Двадцатый век в России если не прошел, то завершился под знаком противостояния “концептуализма” и “постконцептуализма”. Желающих выдать свое шапито за сцену всемирного театра много. Один карабас барабас громогласнее другого, и каждый торопится написать “другую историю литературы”.

Но мы уже почти все прочли в самом толстом из ранее вышедших номеров НЛО. Во всяком случае, все, что сочли заслуживающим внимания в виду заявленной темы. В завершение номера предложен пейзаж “после конференции” или триангулярная межгендерная композиция, напоминающая сюжет известной картины эпохи российского колониализма — “Охотники на привале”. Главный редактор и два ее верных помощника (им была вынесена благодарность в обращении к “любезному читателю”) — Илья Кукулин и Мария Майо-
фис — вспоминают дела минувших дней и делятся новыми “задумками”.

Организаторы довольны, а у меня осталось чувство обманутого ожидания: обещали потрясение основ, а сотрясли воздуся. Грандиозный замысел запечатлен в названиях разделов и рекламных акциях главного редактора. Ни “принципиального” обсуждения, ни “дальнейших путей”, за вычетом нескольких общеизвестных аргументов в пользу “другой истории литературы” и разумных критических замечаний по поводу той, какую сейчас имеем. Да плюс к этому пародийная (если — повторяю — не по намерению, то по смыслу) попытка объявить современной (“другой”) литературой несколько образцов филологической графомании.

Претензия осталась претензией — оставить за собой право решать судьбу дальнейших путей и современной литературы. Все это в самом толстом номере, с самым большим шумом, громковещательностью и комичной беспомощностью, которую обнаружил журнал, не без основания претендовавший в течение целого десятилетия на лидерство в филологии.

НЛО как журнальный и издательский проект выдвинут на Государственную премию. Кому-то это выдвижение кажется незаслуженным и нелепым. А я бы дал НЛО Госпремию. И уверен, что дадут. Это правильно. Госпремией всегда отмечали героев своего времени. Ее получали Метченко и Храпченко. Теперь новое время, и награждают “другие истории литературы”.
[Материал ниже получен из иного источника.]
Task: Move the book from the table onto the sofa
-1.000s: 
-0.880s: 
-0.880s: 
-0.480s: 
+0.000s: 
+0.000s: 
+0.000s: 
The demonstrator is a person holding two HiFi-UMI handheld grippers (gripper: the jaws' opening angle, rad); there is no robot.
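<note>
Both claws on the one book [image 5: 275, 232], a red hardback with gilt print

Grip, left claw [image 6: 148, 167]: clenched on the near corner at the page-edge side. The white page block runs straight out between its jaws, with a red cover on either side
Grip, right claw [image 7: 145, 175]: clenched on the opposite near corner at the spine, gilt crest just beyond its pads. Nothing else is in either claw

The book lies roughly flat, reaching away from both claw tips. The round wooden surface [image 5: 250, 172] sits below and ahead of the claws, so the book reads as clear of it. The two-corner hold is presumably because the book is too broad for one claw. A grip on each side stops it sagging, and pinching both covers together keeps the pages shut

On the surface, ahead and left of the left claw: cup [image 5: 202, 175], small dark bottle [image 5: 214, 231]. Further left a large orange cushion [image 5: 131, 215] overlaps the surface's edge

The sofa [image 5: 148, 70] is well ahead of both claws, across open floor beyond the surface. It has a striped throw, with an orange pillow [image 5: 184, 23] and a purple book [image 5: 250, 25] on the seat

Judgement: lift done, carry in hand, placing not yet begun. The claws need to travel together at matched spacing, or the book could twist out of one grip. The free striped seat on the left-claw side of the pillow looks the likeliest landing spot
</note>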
Девяностые годы в российской филологии прошли под знаком НЛО. Журнал и время совпали: в наличии больших возможностей и в неумении ими достойно воспользоваться, в неразборчивой “ликвидации лакун” на основе “интернационализации”, в катастрофических перепадах вкуса и профессионализма, в шумном пиаре, далеко опережающем реальность, в театрализации с канканом и прочими прелестями.

Думаю, что до того, как выйдет этот номер “Вопросов литературы”, я успею, хотя бы в верстке, сообщить “любезному читателю”, был ли я прав в своем прогнозе. Хотел бы, правда, угадать еще в одном: время, за которое награждают НЛО, должно закончиться вместе с fin de siele. Пора перестать мыслить все новое непременно “другим”, воспринимать его как нечто предполагающее полный и окончательный разрыв с тем, что было, предпочитая филологической традиции любую (как теперь говорят в НЛО о некогда столь ими ценимом “новом историзме”) “локальную сенсацию”.
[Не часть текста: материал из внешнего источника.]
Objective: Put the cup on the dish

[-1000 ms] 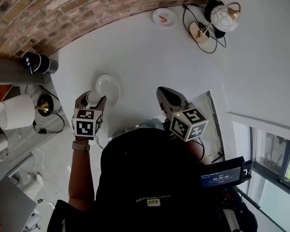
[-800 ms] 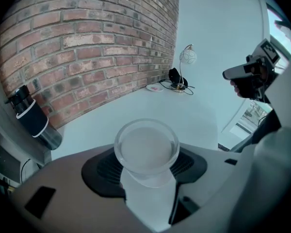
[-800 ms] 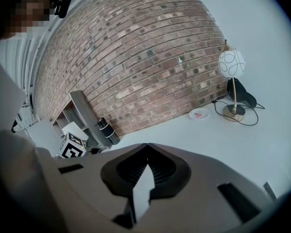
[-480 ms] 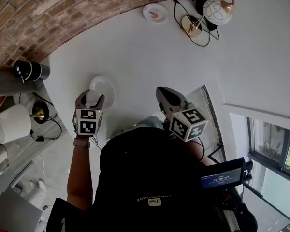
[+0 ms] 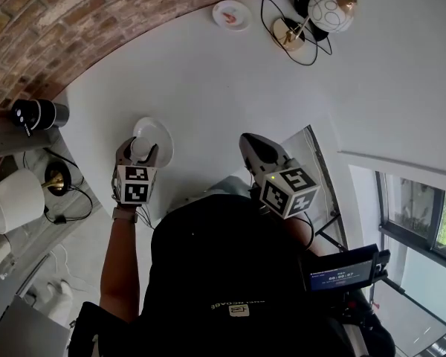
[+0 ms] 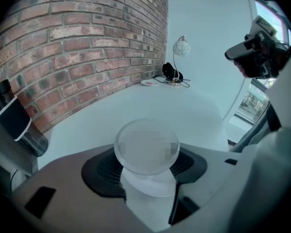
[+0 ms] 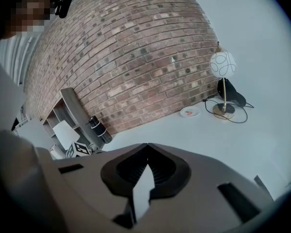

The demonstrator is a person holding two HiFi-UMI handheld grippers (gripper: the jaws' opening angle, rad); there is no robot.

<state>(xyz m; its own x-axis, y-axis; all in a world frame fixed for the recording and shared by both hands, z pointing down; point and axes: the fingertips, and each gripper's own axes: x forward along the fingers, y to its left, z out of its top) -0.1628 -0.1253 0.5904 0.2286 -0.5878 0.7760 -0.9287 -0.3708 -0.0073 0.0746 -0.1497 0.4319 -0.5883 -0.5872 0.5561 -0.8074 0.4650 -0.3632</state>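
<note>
My left gripper [image 5: 137,149] is shut on a small white cup [image 5: 140,148], held upright above the white table. The cup hangs over the near left rim of the white dish [image 5: 159,132], which lies flat on the table just beyond it. In the left gripper view the cup [image 6: 146,152] fills the space between the dark pads [image 6: 190,165] and hides the dish. My right gripper [image 5: 250,144] is held to the right, near the table's front edge. Its jaws [image 7: 146,148] are shut with nothing between them.
A small plate with something pink [image 5: 231,14] and a globe lamp with a black cable [image 5: 328,9] stand at the far side. A brick wall [image 5: 74,13] borders the table. A black cylinder [image 5: 36,114] and a white lampshade [image 5: 13,200] sit at the left.
My left gripper with the cup has come a little closer to the dish and now overlaps its rim. The right gripper has stayed where it was.
</note>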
Р. S. Пришло известие: Государствнная премия “За лучший просветительский проект” присужден журналу НЛО.

 

1 Чтобы не быть голословным, приведу свидетельство из первых рук. Сергей Бирюков, с восторгом повествуя об успехах в Германии лидера “сонорной поэзии” Валерия Шерстяного, сообщает: “…Когда я попросил поэта прислать мне список “литературы вопроса” (то есть о творчестве Шерстяного. — И. Ш.), то был попросту удручен: около десятка книг и диссертаций, некоторые по тысяче с лишним страниц” (Бирюков С. Любовь к трем авангардам (разрозненные заметки) // Арион. 2000. № 3. С. 65).